Imagine if it was a SAHM demanding that her husband get up early, get the child ready, take him to nursery and then do a full day's work, just so she could stay in bed a bit longer!

Ephiny · 03/03/2011 11:51

Also surely it's an inevitable part of becoming a parent that you have less time to yourself to 'dither and faff' and just do you own thing. Not easy for everyone to adapt to, but you have to step up and be an adult and a parent and not just offload it all onto your partner so you can have lots of sleep and leisure time at their expense while they run around frantically trying to cope.

COCKadoodledooo · 03/03/2011 11:54

I'm at home all day every day, dh goes out to work. I'm the one who gets up with the chiddlers and sorts them out in the morning, because I am the parent at home, and I'm not a lazy fucker like your dp that is my role!

YANBU!

onlylivinggirl · 03/03/2011 11:59

I am starting to feel defensive now- despite this being what I have been telling DP for months!

I had hoped to put in in a more gender neutral way as well as there seems to be different reactions depending on who is working full time v SAHP.

My mum thinks that in some way he has power over me as I was the one who really wanted children but I don't think so. I think DP fundamentally thinks that he has it hard. He basically thinks that I like working and like being with DS and that therefore it isn't a hardship for me. He also thinks that I manage better on less sleep than him (true) and therefore should cope.

In fairness as well the money isn't an issue - i don't care from a money point of view what he does on his days off I just am fed up with him complaining either that he doesn't get any me time or doesn't have time to work.

OP posts:
RealityIsKnockedUp · 03/03/2011 12:05

This reply has been deleted

Message withdrawn at poster's request.

pozzled · 03/03/2011 12:08

You need to have a really honest and open discussion with him. You need to spell out to him very clear the hours that you are doing and the amount of 'me time' that he gets compared to you. (Do you ever get time to yourself? Do you leave him with DS at all at the weekend?)

And you need to agree some changes.

MrsH75 · 03/03/2011 12:11

I basically couldn't operate if my DH didn't share childcare with me. I work 4 days a week, locally and he works full time and commutes to London (about an hour an a quarter one way). If one does the morning rush the other does the evening shift- and even then we help one another out if we haven't had to go in early for work or come home late.
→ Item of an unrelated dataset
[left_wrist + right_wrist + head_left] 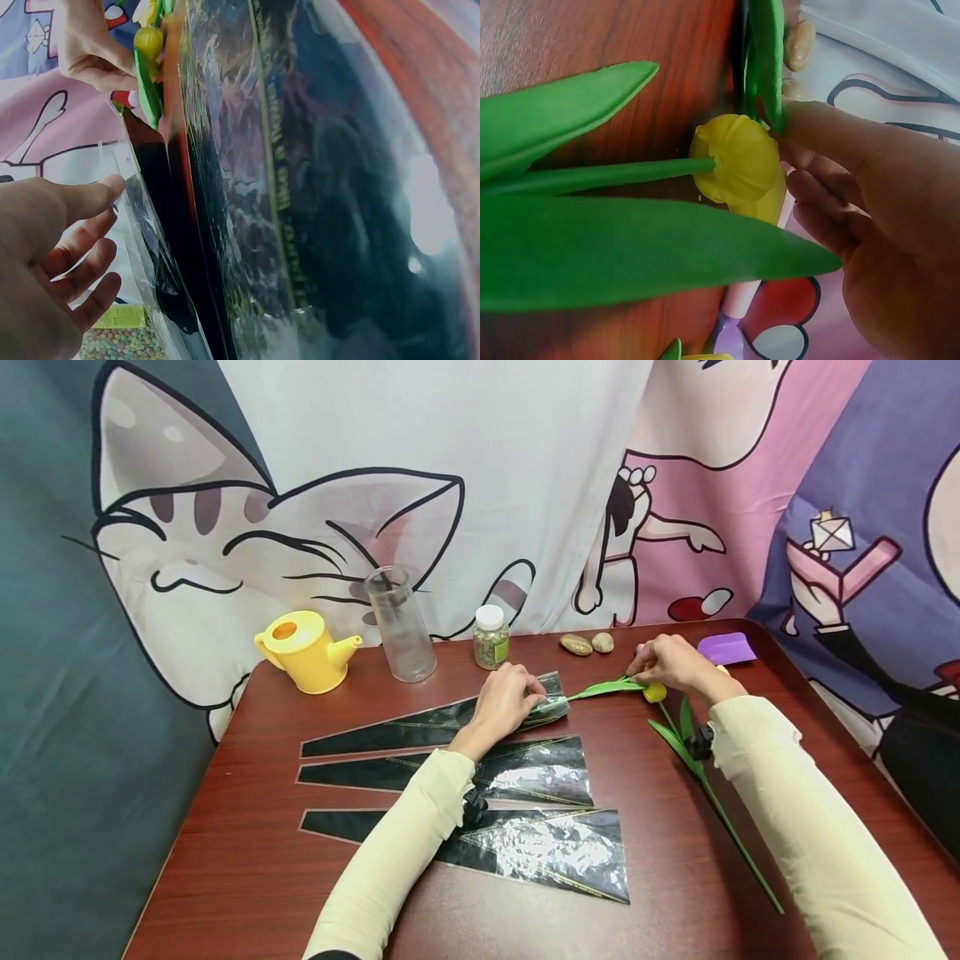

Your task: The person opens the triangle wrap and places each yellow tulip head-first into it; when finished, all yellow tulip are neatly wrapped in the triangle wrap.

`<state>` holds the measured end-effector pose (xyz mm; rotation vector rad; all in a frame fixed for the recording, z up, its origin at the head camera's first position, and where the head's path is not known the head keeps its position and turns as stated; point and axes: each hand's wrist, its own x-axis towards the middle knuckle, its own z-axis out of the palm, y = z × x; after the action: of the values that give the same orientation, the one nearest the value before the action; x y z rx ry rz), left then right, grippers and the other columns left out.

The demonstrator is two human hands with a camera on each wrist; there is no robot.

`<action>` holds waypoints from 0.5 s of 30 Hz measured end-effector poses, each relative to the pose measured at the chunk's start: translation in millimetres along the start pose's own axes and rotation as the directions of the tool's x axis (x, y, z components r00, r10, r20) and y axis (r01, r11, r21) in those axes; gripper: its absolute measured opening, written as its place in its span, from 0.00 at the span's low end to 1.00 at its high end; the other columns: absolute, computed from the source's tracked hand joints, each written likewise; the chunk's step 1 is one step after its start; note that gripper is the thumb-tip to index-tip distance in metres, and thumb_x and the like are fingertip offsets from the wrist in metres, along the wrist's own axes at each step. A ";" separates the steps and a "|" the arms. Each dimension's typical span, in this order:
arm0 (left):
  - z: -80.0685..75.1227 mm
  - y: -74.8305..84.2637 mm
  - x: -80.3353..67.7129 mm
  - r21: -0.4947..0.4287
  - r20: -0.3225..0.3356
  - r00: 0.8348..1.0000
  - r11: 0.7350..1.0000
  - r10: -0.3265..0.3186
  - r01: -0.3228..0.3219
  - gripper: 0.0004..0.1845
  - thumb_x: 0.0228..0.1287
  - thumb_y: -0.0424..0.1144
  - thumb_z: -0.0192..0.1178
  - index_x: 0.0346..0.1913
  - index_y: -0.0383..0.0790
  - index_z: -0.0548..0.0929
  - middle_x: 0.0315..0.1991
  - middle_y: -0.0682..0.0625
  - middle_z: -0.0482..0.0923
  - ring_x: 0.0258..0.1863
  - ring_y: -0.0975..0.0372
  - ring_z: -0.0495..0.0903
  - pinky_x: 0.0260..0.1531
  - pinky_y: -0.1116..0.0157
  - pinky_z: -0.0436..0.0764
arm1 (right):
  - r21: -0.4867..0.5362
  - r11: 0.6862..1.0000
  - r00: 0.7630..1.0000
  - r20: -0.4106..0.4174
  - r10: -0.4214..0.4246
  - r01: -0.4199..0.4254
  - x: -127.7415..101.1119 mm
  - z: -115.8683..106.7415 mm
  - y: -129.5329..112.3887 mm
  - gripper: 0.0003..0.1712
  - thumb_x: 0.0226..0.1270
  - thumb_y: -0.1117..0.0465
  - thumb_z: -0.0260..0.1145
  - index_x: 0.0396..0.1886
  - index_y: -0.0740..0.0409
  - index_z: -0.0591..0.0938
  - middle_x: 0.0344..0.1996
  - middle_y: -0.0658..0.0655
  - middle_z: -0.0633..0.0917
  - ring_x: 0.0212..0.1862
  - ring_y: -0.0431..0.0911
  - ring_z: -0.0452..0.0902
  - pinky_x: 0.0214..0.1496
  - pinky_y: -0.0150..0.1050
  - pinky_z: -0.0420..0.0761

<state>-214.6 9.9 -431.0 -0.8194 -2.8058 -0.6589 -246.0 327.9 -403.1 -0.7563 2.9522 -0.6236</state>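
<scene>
In the head view my left hand (501, 700) is at the wide right end of the farthest flower sleeve (405, 733), a tapered dark and clear plastic wrap. Its thumb pinches the clear film (131, 202) at the mouth; the index fingertip is partly hidden. My right hand (675, 662) pinches a tulip by its green leaves and stem (609, 687), which reach to the sleeve's mouth. That tulip's bloom is hard to make out behind the fingers. Below the right hand lies another yellow tulip (736, 159), its long stem (723, 814) running toward the front.
Two more sleeves (536, 770) (555, 852) lie flat nearer me. Along the back stand a yellow watering can (311, 660), a tall clear vase (405, 635) and a white-lidded jar of pebbles (491, 639). Two stones (576, 645) and a purple shovel (727, 648) lie farther right.
</scene>
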 end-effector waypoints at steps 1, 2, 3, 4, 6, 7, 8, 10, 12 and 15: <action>0.0 -0.1 0.1 0.001 0.000 1.000 1.000 0.001 -0.001 0.03 0.59 0.45 0.70 0.33 0.52 0.90 0.33 0.58 0.78 0.40 0.62 0.75 0.46 0.64 0.74 | -0.011 1.000 1.000 -0.004 -0.005 0.005 0.5 0.6 0.5 0.04 0.51 0.66 0.77 0.29 0.55 0.91 0.26 0.48 0.85 0.30 0.43 0.75 0.34 0.39 0.75; -0.1 -0.1 0.2 0.000 -0.001 1.000 1.000 0.003 -0.003 0.03 0.59 0.45 0.70 0.33 0.52 0.90 0.33 0.58 0.78 0.40 0.62 0.75 0.46 0.64 0.74 | -0.021 1.000 1.000 -0.005 -0.010 0.010 1.3 1.2 0.8 0.04 0.51 0.66 0.77 0.28 0.54 0.91 0.25 0.48 0.85 0.29 0.43 0.75 0.34 0.39 0.75; -0.1 -0.1 0.4 0.000 -0.003 1.000 1.000 0.005 -0.005 0.03 0.59 0.45 0.70 0.33 0.52 0.90 0.32 0.58 0.78 0.40 0.62 0.75 0.46 0.64 0.74 | -0.030 0.999 1.000 -0.006 -0.011 0.011 2.0 1.8 0.9 0.04 0.50 0.66 0.77 0.27 0.54 0.91 0.25 0.48 0.85 0.29 0.43 0.76 0.35 0.41 0.76; 0.0 -0.1 0.5 0.001 -0.003 1.000 1.000 0.006 -0.006 0.03 0.59 0.45 0.70 0.33 0.52 0.90 0.32 0.58 0.78 0.40 0.62 0.75 0.46 0.64 0.74 | -0.040 0.999 1.000 -0.007 -0.012 0.012 2.8 2.3 1.6 0.04 0.50 0.66 0.77 0.26 0.54 0.91 0.25 0.48 0.85 0.30 0.44 0.76 0.35 0.42 0.76; 0.1 -0.1 0.6 0.002 -0.004 1.000 1.000 0.010 -0.010 0.03 0.59 0.45 0.71 0.33 0.52 0.90 0.32 0.58 0.79 0.40 0.62 0.75 0.46 0.64 0.74 | -0.049 0.999 1.000 -0.002 -0.011 0.011 3.6 2.7 1.6 0.04 0.50 0.66 0.78 0.25 0.54 0.91 0.25 0.49 0.85 0.30 0.44 0.76 0.35 0.44 0.76; 0.1 -0.2 0.7 0.004 -0.004 1.000 1.000 0.011 -0.011 0.03 0.59 0.45 0.71 0.33 0.52 0.90 0.32 0.58 0.79 0.40 0.62 0.75 0.46 0.64 0.74 | -0.055 0.998 1.000 0.003 -0.011 0.011 4.1 2.9 1.7 0.04 0.50 0.66 0.78 0.25 0.53 0.91 0.25 0.49 0.85 0.30 0.45 0.76 0.35 0.44 0.76; 0.1 -0.2 0.8 0.005 -0.005 1.000 1.000 0.012 -0.012 0.03 0.59 0.45 0.71 0.33 0.52 0.90 0.32 0.58 0.79 0.40 0.62 0.75 0.46 0.64 0.74 | -0.059 0.998 1.000 0.008 -0.012 0.013 4.7 3.0 1.8 0.04 0.50 0.67 0.77 0.25 0.53 0.91 0.26 0.49 0.85 0.30 0.45 0.76 0.35 0.44 0.76; 0.2 -0.4 0.8 0.005 -0.005 1.000 1.000 0.011 -0.011 0.03 0.59 0.45 0.71 0.33 0.52 0.90 0.32 0.58 0.79 0.40 0.62 0.75 0.46 0.64 0.74 | -0.065 0.998 1.000 0.018 -0.026 0.027 5.8 3.1 2.0 0.04 0.50 0.67 0.77 0.24 0.53 0.90 0.26 0.49 0.84 0.29 0.45 0.75 0.34 0.44 0.76; 0.0 -0.6 0.7 0.002 -0.007 1.000 1.000 0.010 -0.010 0.03 0.59 0.45 0.71 0.33 0.52 0.91 0.33 0.58 0.79 0.39 0.62 0.75 0.46 0.64 0.74 | -0.073 0.996 0.999 0.023 -0.043 0.044 7.0 3.6 1.8 0.05 0.50 0.68 0.77 0.24 0.54 0.90 0.27 0.49 0.85 0.29 0.44 0.75 0.33 0.43 0.75; -0.2 -1.2 0.3 -0.005 -0.007 1.000 1.000 0.008 -0.008 0.03 0.59 0.44 0.71 0.33 0.51 0.91 0.32 0.58 0.79 0.39 0.62 0.75 0.46 0.64 0.74 | -0.079 0.994 0.997 0.015 -0.076 0.077 8.4 3.9 0.9 0.05 0.49 0.69 0.76 0.23 0.54 0.90 0.27 0.49 0.86 0.28 0.44 0.75 0.32 0.42 0.75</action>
<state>-215.5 9.1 -431.2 -0.8273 -2.7943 -0.6673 -253.2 323.2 -406.4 -0.8797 2.9648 -0.5068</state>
I still find it hard even with all this help. I don't know how women do it on their own or with no help from the other half when they are working- or even if I was at home all the time I'd expect him to help out, not to the same degree but still be helpful.

KnittedBreast · 03/03/2011 12:16

oh dear, you poor thing.

Have you tried writing out a list for each of you with things you expect from each other every day?

For example in our home every morning my partner gets the childrens breakfast ready and makes sure their teeth are brushed. I get up and make the lunches dp and childrens, choose clothes and iron them for the family, put school bag together and take children to school.

In the evening i do dinner as long as hes done the washing up from the day before, he does childrens teeth in the evening and i usually do bed time routine.

He will hate you doing the list thing, but it needs to be done. hope you get more support soon

Laquitar · 03/03/2011 12:27

Just reading your post made me tired tbh. Out of the house at 6.30am with a dressed baby, then train journey with the baby...

Hes got 2 full days doing nothing and he complains Shock. Even the days he has ds he doesn't do much, only one child, you 've got cleaner and you share cooking! He should be over the moon with the life he has, not moaning.

I really think you are too good.

It is usually those who 'cope' in the family the ones who get ill later at some stage because they didn't look after themselves like their shelfish partners did.